Stella had gone to work in the hospital and her hatred of the Japs increased with every death.

‘One of the kids went today,’ she said. ‘That sweet little girl Ruth. We tried everything but we couldn’t save her – there was nothing to save her with. I’d like to kill every Jap on this earth.’

The violent Sumatra storms had damaged most of the roofs. In the hut where Susan slept with thirty other prisoners, there was a big hole above her. At night, lying on the hard, cold concrete floor, Hua on one side, Peter on the other, she could look up and see the stars shining above. She thought, the Japs can take away our freedom, our dignity, our comfort and almost everything else that matters, but they can’t take away the stars.

Twelve

1942 DRAGGED BY.
The monotonous days became weeks and the weeks became months. Since the Japs did nothing to improve conditions in the camp, the prisoners did what they could for themselves. Two representatives were elected to deal with Captain Hatsuho – a nun, Sister Beatrix, for the Dutch and Miss Tarrant, a missionary schoolteacher, for the British. Lady Battersby had been much put out not to have been chosen, but Miss Tarrant spoke some Japanese and was a much more tactful negotiator. Lessons were started for the children in a corner of the compound and Miss Tarrant managed to persuade Captain Hatsuho to provide paper and pencils. Committees were formed, rations shared out meticulously. Cooking, cleaning and water-carrying rotas were drawn up in each hut, turns taken with the only axe to chop firewood, cooking pans improvised from empty cans with sticks for handles, utensils from tin and wood, washing lines from bamboo. Life in the camp brought out the best and the worst in people: some were always more willing to help than others, some always had excuses. Some were strong and some were weak.

Volunteers gave language lessons, bridge lessons, dancing lessons, singing lessons. Miss Mumford, a music teacher, formed a camp choir and put on concerts. Lady Battersby bullied people into giving talks on every imaginable subject: Cultivating Orchids, Collecting Teapots, Walking the Pennine Way, Breeding Siamese Cats, Life on a Rubber Plantation. Empty rice sacks were stuffed with grass to make mattresses and pillows, dolls and toys fashioned out of odds and ends for the children, and games made by hand – snakes and ladders, ludo, playing cards.

Bartering was done with the native pedlars who came to the camp wire. Susan took one of the gold charms off her bracelet – an elephant – and exchanged it for four bananas which she gave to Peter and Hua. They were tiny and thick-skinned, the fruit inside no bigger than a finger, but they were food. Hua didn’t seem to mind the eternal rice but Peter hated it and he had grown thinner and thinner, his bones sticking out like a starving animal’s. That’s what we’re all doing, Susan thought. Starving to death slowly – if we don’t die quickly.

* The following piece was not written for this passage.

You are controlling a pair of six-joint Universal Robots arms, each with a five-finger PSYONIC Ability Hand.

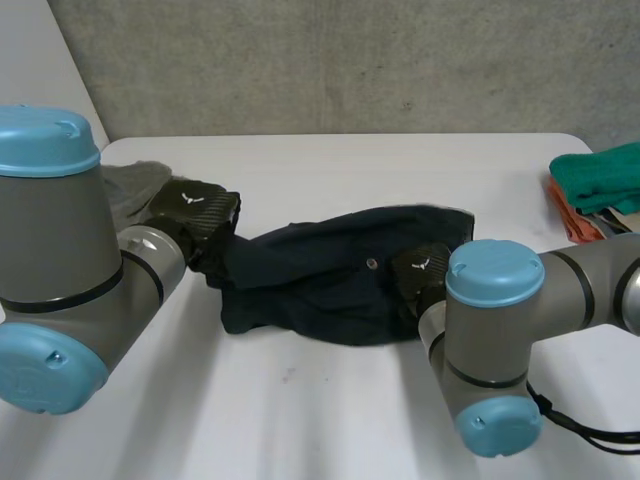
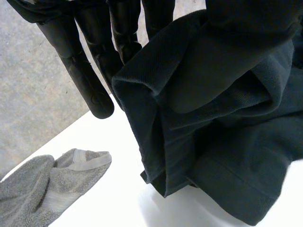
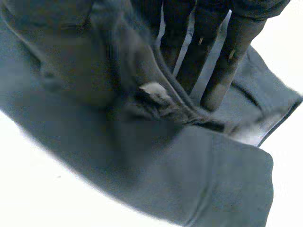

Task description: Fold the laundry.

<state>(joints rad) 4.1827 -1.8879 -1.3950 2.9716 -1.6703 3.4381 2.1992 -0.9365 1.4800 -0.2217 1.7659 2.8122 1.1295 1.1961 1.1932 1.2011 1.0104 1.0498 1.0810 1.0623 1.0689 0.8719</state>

Dysentery and malaria were rife in the camp. Nothing healed properly. Bites and blisters turned to running sores and ulcers, cuts and scrapes festered, rashes itched and spread, and the flies and the red ants and mosquitoes and insects of all kinds tormented them with their biting and buzzing. The rats ate their clothes as well as what little food they managed to save, and made nests for their young in the huts. They all stank to high heaven because there wasn’t enough water for washing either clothes or bodies, and no soap to wash with. Susan’s hair was like dirty straw, her skin the colour of old mahogany. Everyone had lice and fleas. They were all in the same boat, which was a small comfort, like the stars.

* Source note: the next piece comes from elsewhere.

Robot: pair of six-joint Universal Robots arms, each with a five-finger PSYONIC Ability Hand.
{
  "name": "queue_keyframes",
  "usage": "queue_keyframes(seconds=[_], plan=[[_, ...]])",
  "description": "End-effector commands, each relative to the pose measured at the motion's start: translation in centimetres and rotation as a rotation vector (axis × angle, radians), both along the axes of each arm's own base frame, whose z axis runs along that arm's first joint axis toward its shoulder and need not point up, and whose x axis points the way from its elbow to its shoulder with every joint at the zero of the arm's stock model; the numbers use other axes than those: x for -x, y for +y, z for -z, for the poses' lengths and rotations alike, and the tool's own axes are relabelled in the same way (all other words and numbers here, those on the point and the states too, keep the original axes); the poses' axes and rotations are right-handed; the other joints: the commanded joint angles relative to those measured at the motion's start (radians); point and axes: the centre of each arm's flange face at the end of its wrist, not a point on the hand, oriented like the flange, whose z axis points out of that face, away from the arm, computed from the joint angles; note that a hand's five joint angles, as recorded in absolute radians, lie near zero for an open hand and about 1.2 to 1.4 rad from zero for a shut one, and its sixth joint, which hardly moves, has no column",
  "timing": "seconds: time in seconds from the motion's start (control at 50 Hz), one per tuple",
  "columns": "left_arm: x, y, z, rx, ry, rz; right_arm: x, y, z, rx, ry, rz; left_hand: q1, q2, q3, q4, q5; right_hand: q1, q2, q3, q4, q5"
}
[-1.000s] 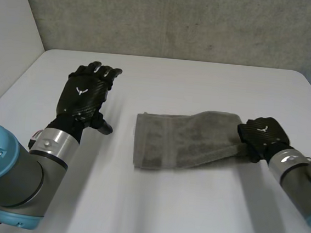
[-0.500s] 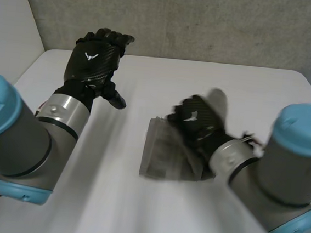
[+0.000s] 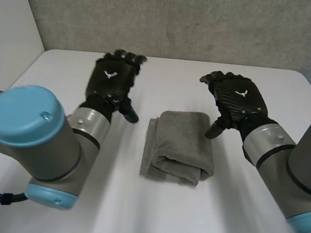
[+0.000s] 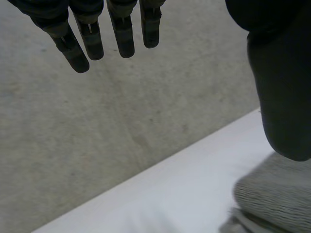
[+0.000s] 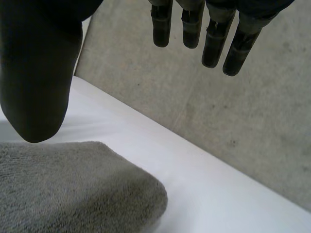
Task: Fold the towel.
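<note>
We judge the folding essentially done: the grey terry towel (image 3: 179, 146) lies doubled in a compact bundle on the white table (image 3: 151, 221), between our black left hand (image 3: 112, 82) and right hand (image 3: 235, 99), both loosely spread and holding nothing.

You have a towel (image 3: 179, 146) in plain mid grey, with no stripe or print, shading darker in the creases between its layers (its nap reads the same grey in both wrist views). The table (image 3: 151, 221) under it is flat white. The wall (image 3: 208, 22) behind is mottled grey concrete, flecked with small dark specks. Your left hand (image 3: 110, 84) and right hand (image 3: 237, 102) are black, each with a small white emblem on its back. The left arm (image 3: 57, 162) and right arm (image 3: 283, 167) are grey with light-blue caps (image 3: 26, 116).
</note>
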Motion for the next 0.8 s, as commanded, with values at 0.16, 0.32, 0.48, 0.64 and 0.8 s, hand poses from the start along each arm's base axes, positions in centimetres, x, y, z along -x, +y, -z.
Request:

Mrs Cotton lived in Susan’s hut and helped her with the children.

‘My son Harry’s not all that much older than Peter, but he’s safe in school in England, thank God. I cried for days when he went but now I’m glad. The school’s been evacuated to Wales and when we got Harry’s last letter he said he was having a super time. Heaven knows if we’ll ever get any letters in this place. I don’t suppose people outside even know if we’re alive or dead.’

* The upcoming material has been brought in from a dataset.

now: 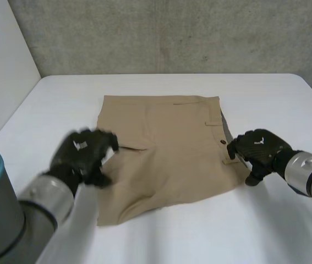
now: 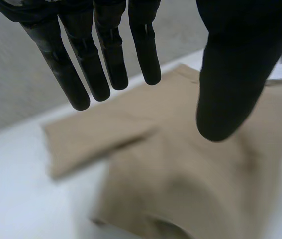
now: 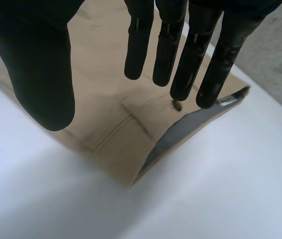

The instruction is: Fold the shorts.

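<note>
The left arm (image 1: 10,217), grey joint with a light-blue cap, enters at the near-left corner of the head view and ends in the left hand (image 1: 84,155), which is positioned over the left edge of the shorts (image 1: 167,148). In the left wrist view the left hand's fingers (image 2: 106,55) are straight and spread, the thumb stands well apart from them, and nothing is held; the shorts (image 2: 180,169) lie below the palm. The shorts are tan and lie flat in the middle of the white table (image 1: 200,236), with the waistband side toward the robot's right and one near corner reaching toward the left arm. A pocket with a small dark button (image 1: 223,142) sits close to the waistband edge. The right arm (image 1: 310,173) comes in from the right, and the right hand (image 1: 260,148) is at the right edge of the shorts, its fingertips just beside the pocket. In the right wrist view the right hand's fingers (image 3: 180,55) are straight, the thumb is set apart from them, and no cloth is gripped; contact with the cloth cannot be determined. Under those fingertips the button (image 3: 176,104) is visible, and the waistband edge stands slightly raised, exposing a grey lining (image 3: 180,137). A concrete wall (image 1: 172,33) stands behind the table
</note>
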### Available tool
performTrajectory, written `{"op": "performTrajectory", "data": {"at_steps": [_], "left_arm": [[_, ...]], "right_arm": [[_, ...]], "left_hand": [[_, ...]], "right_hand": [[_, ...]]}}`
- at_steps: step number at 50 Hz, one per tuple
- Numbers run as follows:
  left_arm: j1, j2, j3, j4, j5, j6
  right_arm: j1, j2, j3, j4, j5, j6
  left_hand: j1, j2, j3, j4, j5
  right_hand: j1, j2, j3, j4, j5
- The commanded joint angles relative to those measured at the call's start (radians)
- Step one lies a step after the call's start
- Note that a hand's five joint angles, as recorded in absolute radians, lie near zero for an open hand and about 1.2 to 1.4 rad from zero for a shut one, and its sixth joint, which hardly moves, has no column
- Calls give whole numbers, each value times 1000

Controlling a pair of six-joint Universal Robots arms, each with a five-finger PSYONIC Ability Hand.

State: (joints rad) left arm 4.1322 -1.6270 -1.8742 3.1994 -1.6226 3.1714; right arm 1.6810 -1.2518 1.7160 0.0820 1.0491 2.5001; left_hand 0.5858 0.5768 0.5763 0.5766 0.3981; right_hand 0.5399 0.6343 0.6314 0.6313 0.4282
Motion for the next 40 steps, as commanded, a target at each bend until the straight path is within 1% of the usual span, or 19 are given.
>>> {"op": "performTrajectory", "data": {"at_steps": [1, 6, 11, 15, 18, 23, 28, 32, 36, 37, 40], "left_arm": [[-43, -49, -74, -29, 32, -79], [-47, -120, -71, -29, 23, -79], [-46, -171, -72, -21, 23, -80], [-46, -183, -74, 7, 17, -77], [-46, -185, -74, 34, -9, -76], [-46, -185, -75, 63, -57, -73], [-46, -194, -79, 77, -69, -67], [-44, -205, -77, 99, -76, -42], [-41, -206, -80, 129, -100, -5], [-41, -208, -80, 135, -108, 2], [-41, -208, -80, 166, -140, 33]], "right_arm": [[-20, 69, 60, -143, -43, -1], [-15, 120, 60, -189, -41, -3], [-14, 141, 56, -209, -41, -6], [-15, 153, 54, -249, -40, -4], [-14, 169, 45, -275, -34, -3], [-12, 178, 37, -280, -23, -3], [-12, 198, 19, -281, -18, -3], [-12, 215, 2, -281, -17, -3], [-11, 216, -15, -280, -18, 6], [-11, 215, -18, -280, -18, 9], [-11, 210, -22, -280, -18, 11]], "left_hand": [[121, 130, 130, 130, 134], [59, 68, 69, 69, 73], [-96, -87, -87, -87, -83], [-99, -90, -90, -90, -86], [-99, -90, -90, -90, -86], [-99, -90, -90, -90, -86], [-99, -90, -90, -90, -86], [-99, -90, -90, -90, -86], [-99, -90, -90, -90, -86], [-99, -90, -90, -90, -86], [-131, -122, -122, -122, -118]], "right_hand": [[229, 135, 138, 138, 166], [215, 120, 123, 123, 152], [214, 120, 123, 123, 152], [235, 141, 143, 144, 172], [273, 179, 182, 182, 210], [288, 193, 196, 196, 225], [320, 226, 229, 229, 257], [402, 308, 311, 311, 339], [719, 624, 627, 627, 656], [855, 761, 763, 764, 792], [856, 762, 765, 765, 794]]}}
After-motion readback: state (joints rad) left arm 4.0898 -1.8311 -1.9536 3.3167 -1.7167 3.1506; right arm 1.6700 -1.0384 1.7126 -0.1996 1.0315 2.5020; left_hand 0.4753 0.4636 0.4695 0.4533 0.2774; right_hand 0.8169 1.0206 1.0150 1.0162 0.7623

‘The Japs made a list of our names and addresses, so there’s always the hope they might pass it on to the Red Cross.’

‘I doubt it. They don’t care about the Red Cross, do they? Look at what happened to those parcels the other day.’

A lorryload of boxes had arrived outside the camp gates, close by their hut – boxes with American Red Cross in big letters on the side. They had watched excitedly through cracks in the hut walls as they were being unloaded. The guards had wrenched open boxes and pulled out jars of tablets, bottles of medicines, cartons of dressings, cotton wool and bandages. Then they had opened more boxes and fallen on the tinned meat and cheese and milk and butter, the Camels and Chesterfield cigarettes which they stood around chain-smoking.

None of it had found its way into the camp. Not one jar or bottle or carton or tin. The hospital went without the medical supplies and the prisoners went without the food. Supper that evening had been the same old weevilly grey rice with a few bitter
kang kong
leaves, each tiny spoonful eaten very slowly to make it last as long as possible. There was always desperate, terrible craving for something sweet.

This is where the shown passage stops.